## Problem description
Please restate the listing word for word, omitting the images.

## Data supplied
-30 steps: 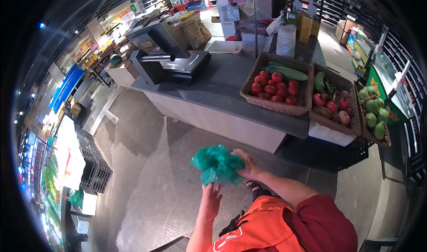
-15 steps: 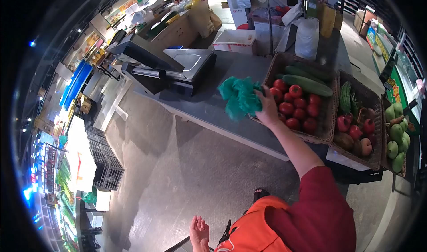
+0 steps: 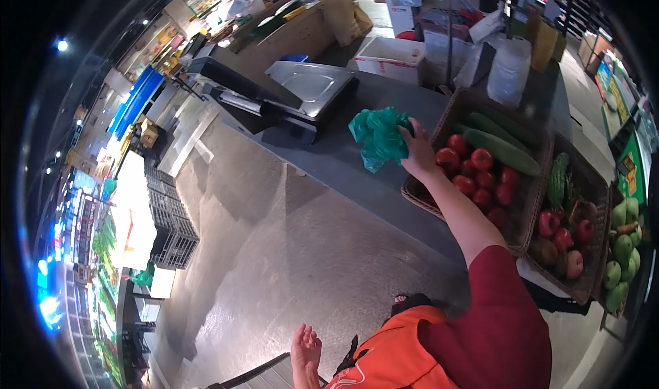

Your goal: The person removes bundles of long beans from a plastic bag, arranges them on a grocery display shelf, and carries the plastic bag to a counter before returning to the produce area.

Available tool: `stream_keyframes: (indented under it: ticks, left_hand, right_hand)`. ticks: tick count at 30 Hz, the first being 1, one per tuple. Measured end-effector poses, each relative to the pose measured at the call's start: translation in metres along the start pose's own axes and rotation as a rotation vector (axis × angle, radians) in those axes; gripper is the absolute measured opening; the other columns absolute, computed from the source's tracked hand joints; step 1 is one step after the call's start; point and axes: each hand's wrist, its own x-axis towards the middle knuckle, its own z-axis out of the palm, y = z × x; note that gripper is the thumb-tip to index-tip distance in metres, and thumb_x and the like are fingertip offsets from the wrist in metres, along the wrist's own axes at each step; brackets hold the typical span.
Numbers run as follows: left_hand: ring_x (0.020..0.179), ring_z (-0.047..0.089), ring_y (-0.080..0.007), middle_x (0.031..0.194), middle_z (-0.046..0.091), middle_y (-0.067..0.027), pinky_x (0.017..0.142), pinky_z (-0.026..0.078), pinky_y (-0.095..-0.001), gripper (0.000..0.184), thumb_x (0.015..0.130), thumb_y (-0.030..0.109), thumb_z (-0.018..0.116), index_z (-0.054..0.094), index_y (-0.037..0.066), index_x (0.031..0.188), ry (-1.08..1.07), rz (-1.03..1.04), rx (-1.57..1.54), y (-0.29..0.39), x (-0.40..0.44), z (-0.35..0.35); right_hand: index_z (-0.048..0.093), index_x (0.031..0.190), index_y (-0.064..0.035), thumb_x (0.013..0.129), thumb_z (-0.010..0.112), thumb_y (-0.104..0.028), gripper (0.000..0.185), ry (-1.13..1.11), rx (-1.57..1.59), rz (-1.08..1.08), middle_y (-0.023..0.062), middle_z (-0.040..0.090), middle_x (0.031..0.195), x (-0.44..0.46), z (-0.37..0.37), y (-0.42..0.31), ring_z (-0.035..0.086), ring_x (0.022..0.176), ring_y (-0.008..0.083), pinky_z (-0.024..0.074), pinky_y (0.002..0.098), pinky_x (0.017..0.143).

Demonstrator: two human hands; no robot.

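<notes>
A crumpled green plastic bag (image 3: 379,138) is held by my right hand (image 3: 417,150), whose fingers are closed on its right side. Bag and hand are over the grey counter (image 3: 343,157), just left of a wicker basket (image 3: 446,118) of red tomatoes (image 3: 482,159) and long green gourds (image 3: 501,150). Low in the view, my left hand (image 3: 306,348) is raised palm up with loosely curled fingers and nothing in it, away from the counter.
On the counter's left end stands a scale (image 3: 312,87). A white box (image 3: 390,61) and a roll of clear bags (image 3: 509,72) are at the back. More baskets hold red produce (image 3: 563,238) and green pears (image 3: 623,250). Black crates (image 3: 175,217) are stacked at left.
The green bag was between both hands over the floor; my right hand has carried it up and over the counter beside the basket. My left hand let go and dropped lower. The view has shifted.
</notes>
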Motion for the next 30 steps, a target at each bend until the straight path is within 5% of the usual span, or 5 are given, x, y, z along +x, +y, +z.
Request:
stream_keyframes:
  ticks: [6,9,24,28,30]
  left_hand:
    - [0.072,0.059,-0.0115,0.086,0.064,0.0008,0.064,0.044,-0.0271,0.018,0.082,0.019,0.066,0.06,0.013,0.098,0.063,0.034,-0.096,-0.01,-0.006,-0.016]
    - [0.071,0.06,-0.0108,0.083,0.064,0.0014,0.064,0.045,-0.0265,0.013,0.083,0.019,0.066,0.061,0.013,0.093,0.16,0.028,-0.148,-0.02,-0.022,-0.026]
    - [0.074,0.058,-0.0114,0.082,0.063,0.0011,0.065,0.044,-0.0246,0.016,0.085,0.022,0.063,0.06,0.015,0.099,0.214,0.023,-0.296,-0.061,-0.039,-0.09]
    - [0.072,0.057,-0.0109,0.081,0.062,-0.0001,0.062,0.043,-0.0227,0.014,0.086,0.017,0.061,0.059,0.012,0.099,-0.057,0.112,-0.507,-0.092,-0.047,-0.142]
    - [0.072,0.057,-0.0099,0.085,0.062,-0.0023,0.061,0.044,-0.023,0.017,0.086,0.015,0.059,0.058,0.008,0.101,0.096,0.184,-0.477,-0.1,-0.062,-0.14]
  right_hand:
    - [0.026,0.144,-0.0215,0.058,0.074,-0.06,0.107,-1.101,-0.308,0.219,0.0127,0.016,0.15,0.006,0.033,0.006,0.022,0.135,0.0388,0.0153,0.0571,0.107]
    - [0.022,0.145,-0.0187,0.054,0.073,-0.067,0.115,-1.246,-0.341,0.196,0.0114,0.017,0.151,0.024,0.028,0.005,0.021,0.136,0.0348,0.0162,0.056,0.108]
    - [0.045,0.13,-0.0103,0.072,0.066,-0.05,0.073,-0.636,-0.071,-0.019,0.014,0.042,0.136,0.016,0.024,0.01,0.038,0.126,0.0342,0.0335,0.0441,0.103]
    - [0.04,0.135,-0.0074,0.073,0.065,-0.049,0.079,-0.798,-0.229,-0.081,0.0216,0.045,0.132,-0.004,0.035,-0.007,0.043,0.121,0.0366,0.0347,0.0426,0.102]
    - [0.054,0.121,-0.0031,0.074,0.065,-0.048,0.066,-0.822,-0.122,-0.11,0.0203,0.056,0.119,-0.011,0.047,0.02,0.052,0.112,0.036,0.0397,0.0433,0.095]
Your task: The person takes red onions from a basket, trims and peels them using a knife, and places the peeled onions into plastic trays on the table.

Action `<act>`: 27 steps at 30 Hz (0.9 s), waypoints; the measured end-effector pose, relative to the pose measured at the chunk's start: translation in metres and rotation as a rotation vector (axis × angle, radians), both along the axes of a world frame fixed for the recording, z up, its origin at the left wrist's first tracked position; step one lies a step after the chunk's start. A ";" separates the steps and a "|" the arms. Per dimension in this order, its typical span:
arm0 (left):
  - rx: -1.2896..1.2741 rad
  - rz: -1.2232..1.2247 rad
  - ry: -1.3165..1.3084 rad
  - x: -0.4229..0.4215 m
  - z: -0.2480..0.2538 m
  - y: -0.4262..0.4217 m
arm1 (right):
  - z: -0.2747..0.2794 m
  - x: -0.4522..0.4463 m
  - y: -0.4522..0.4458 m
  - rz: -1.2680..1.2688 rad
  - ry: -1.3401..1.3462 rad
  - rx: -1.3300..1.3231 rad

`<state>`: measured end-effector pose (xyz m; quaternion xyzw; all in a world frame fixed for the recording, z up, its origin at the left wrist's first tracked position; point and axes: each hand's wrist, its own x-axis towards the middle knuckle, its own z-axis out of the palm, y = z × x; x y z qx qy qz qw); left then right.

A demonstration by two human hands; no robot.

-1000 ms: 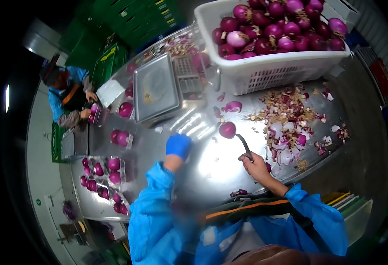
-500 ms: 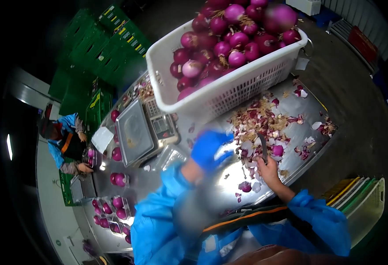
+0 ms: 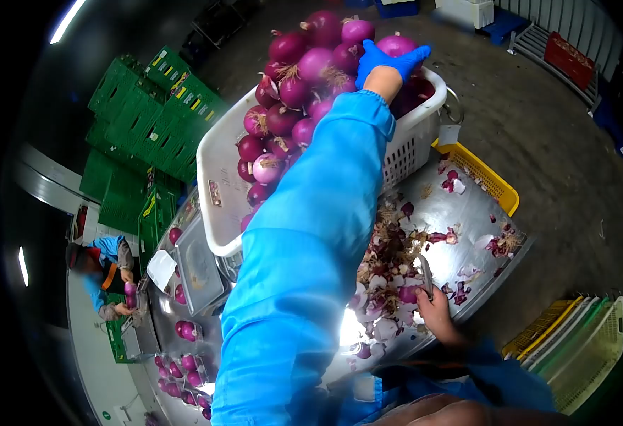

## Task output
-30 steps: 
-15 steps: 
+0 steps: 

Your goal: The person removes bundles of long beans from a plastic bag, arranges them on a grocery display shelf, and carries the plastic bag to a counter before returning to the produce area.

Available tool: `stream_keyframes: (indented under it: ticks, left_hand, right_hand)`. ticks: tick count at 30 Hz, the first being 1, one per tuple. Measured end-effector poses, each relative to the pose measured at the call's start: translation in metres along the start pose's own axes and rotation as a rotation vector (axis × angle, radians) in those axes; gripper is the absolute measured opening; the other columns absolute, computed from the source's tracked hand joints; step 1 is one step after the call's start; point and axes: each hand's wrist, its own x-axis towards the middle knuckle, its own z-axis out of the palm, y = z × x; note that gripper is the thumb-tip to index-tip distance in metres, and thumb_x and the like are fingertip offsets from the wrist in metres, along the wrist's own axes at each step; brackets hold the typical span.
Numbers run as follows: left_hand: ring_x (0.020..0.179), ring_z (-0.047..0.089), ring_y (-0.080..0.007), middle_x (0.031..0.194), middle_z (-0.046..0.091), middle_y (-0.067..0.027), pinky_x (0.017..0.142), pinky_z (-0.026..0.078), pinky_y (-0.095..-0.001), gripper (0.000..0.184), thumb_x (0.015..0.130), thumb_y (-0.030..0.109), thumb_z (-0.018..0.116), index_z (-0.054..0.094), index_y (-0.037..0.066), index_x (0.031..0.188), ry (-1.08..1.07), rz (-1.03..1.04), rx (-1.57..1.54), y (-0.29..0.39), x (-0.40..0.44), z (-0.35..0.35); right_hand: index_z (-0.048..0.093), index_x (0.031..0.190), index_y (-0.064..0.035), thumb_x (0.013..0.129), thumb_z (-0.010..0.112), thumb_y (-0.104..0.028), gripper (0.000..0.185), ry (-1.13..1.11), rx (-1.57..1.59), rz (-1.08..1.08), middle_y (-0.023..0.062), middle_z (-0.040..0.090), middle_x (0.031..0.195), x (-0.44..0.46), z (-0.37..0.37), y (-0.42..0.31), ring_z (-0.035..0.086), ring_x (0.022..0.176), ring_y (-0.008..0.083), pinky_z (-0.024..0.074), pinky_y (0.002..0.098), pinky_x (0.017..0.143).

Demonstrator: two human hands; no robot.

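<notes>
A crumpled green plastic bag (image 3: 379,138) is held by my right hand (image 3: 417,150), whose fingers are closed on its right side. Bag and hand are over the grey counter (image 3: 343,157), just left of a wicker basket (image 3: 446,118) of red tomatoes (image 3: 482,159) and long green gourds (image 3: 501,150). Low in the view, my left hand (image 3: 306,348) is raised palm up with loosely curled fingers and nothing in it, away from the counter.
On the counter's left end stands a scale (image 3: 312,87). A white box (image 3: 390,61) and a roll of clear bags (image 3: 509,72) are at the back. More baskets hold red produce (image 3: 563,238) and green pears (image 3: 623,250). Black crates (image 3: 175,217) are stacked at left.
The green bag was between both hands over the floor; my right hand has carried it up and over the counter beside the basket. My left hand let go and dropped lower. The view has shifted.
</notes>
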Motion for the next 30 steps, a target at each bend until the straight path is within 5% of the usual span, or 5 are given, x, y, z along +x, +y, +z.
Request:
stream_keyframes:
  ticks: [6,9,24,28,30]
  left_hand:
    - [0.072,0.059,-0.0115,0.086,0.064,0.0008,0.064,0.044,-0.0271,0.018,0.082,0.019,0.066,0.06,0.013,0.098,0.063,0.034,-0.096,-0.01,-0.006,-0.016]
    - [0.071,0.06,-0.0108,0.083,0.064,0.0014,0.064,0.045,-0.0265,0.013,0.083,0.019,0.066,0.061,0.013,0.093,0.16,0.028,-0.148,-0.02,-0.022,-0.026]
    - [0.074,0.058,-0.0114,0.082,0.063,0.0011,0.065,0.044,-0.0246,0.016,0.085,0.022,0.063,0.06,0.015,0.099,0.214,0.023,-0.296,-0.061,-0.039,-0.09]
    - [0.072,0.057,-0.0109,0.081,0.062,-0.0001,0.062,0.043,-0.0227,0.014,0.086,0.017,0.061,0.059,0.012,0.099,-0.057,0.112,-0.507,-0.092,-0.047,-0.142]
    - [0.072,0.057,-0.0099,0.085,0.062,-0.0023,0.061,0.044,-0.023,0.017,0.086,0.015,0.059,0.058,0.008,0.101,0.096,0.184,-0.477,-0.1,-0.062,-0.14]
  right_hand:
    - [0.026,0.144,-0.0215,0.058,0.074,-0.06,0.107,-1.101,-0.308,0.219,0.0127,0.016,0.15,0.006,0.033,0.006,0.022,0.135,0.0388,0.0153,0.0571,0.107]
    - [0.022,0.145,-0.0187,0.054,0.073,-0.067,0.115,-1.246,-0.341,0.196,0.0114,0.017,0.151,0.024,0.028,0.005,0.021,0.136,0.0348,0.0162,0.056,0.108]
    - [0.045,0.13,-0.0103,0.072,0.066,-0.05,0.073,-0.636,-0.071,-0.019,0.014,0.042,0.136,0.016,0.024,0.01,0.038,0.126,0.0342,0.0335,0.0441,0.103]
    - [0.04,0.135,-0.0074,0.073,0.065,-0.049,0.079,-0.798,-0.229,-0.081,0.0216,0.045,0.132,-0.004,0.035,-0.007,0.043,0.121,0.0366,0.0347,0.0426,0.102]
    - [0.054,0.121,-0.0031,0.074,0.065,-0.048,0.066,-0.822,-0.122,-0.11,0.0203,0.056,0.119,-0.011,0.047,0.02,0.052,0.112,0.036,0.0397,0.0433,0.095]
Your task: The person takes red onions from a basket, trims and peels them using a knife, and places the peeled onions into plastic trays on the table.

Action `<act>`: 27 steps at 30 Hz (0.9 s), waypoints; the measured end-effector pose, relative to the pose measured at the chunk's start: translation in metres and rotation as a rotation vector (axis × angle, radians), both along the axes of a world frame fixed for the recording, z up, its origin at the left wrist's first tracked position; step one lies a step after the chunk's start. A ";" separates the steps and a "|" the arms. Per dimension in this order, its typical span:
arm0 (left):
  - rx: -1.2896..1.2741 rad
  - rz: -1.2232..1.2247 rad
  - ry: -1.3165..1.3084 rad
  - x: -0.4229..0.4215 m
  - z: -0.2480..0.2538 m
  - y: -0.4262..0.4217 m
arm1 (right):
  - z: -0.2747..0.2794 m
  - x: -0.4522..0.4463 m
  - y: -0.4522..0.4458 m
  - rz: -1.2680..1.2688 rad
  - ry: -1.3401..1.3462 rad
  - rx: -1.3300..1.3231 rad

`<state>`: measured end-effector pose (xyz m; quaternion xyzw; all in a world frame fixed for the recording, z up, its origin at the left wrist's first tracked position; point and axes: each hand's wrist, its own x-axis towards the middle knuckle, its own z-axis out of the palm, y = z × x; x y z qx qy qz qw); left then right.

A demonstration by two human hands; no robot.

-1000 ms: 
-500 ms: 
+0 ms: 

The answer has been given, and the exercise is done.